╔══

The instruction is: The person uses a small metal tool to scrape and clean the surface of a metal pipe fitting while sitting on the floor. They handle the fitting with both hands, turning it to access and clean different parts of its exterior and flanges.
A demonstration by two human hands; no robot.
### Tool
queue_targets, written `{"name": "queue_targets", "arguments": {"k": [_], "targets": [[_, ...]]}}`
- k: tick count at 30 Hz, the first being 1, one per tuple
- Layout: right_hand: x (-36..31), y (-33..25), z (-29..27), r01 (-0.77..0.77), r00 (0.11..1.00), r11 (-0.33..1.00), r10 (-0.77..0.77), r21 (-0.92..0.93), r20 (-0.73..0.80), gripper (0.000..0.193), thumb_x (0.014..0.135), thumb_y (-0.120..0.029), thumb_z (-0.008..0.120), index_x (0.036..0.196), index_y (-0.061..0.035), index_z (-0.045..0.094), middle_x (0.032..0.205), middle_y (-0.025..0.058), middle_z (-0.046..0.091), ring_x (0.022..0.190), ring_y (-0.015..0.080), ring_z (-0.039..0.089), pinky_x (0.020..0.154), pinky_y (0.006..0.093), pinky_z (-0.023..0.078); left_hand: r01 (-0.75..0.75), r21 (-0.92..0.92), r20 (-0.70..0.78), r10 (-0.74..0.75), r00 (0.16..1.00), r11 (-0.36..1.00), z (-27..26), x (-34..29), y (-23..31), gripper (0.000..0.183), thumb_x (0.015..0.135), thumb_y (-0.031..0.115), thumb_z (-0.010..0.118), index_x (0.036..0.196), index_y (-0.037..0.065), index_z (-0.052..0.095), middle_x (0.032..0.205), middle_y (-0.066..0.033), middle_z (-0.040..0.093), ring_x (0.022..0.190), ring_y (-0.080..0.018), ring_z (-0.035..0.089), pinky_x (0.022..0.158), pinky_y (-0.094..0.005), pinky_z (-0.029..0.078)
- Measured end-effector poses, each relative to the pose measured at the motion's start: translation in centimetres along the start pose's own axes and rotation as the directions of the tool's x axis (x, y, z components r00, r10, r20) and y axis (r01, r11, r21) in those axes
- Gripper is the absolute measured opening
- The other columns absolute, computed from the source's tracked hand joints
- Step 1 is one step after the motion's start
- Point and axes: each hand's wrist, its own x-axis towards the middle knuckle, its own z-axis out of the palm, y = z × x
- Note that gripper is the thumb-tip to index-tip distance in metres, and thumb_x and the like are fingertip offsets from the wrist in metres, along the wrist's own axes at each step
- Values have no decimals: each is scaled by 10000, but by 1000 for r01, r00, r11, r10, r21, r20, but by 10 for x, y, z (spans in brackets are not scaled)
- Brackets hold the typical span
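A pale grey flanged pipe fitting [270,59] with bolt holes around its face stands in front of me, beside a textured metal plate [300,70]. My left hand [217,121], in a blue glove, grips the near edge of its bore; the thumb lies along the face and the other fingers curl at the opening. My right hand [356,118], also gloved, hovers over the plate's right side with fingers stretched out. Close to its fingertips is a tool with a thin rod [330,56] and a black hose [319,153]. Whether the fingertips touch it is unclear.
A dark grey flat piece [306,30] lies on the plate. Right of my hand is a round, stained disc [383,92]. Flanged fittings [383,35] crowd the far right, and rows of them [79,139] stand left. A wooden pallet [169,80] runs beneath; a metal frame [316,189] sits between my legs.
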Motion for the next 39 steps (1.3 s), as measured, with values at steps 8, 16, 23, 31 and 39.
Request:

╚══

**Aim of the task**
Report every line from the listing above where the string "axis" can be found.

**Exercise result**
- Measured end-effector poses, each relative to the pose measured at the motion's start: translation in centimetres along the start pose's own axes and rotation as the directions of the tool's x axis (x, y, z components r00, r10, r20) and y axis (r01, r11, r21) in those axes
- Point and axes: each hand's wrist, its own x-axis towards the middle knuckle, its own z-axis out of the palm, y = z × x

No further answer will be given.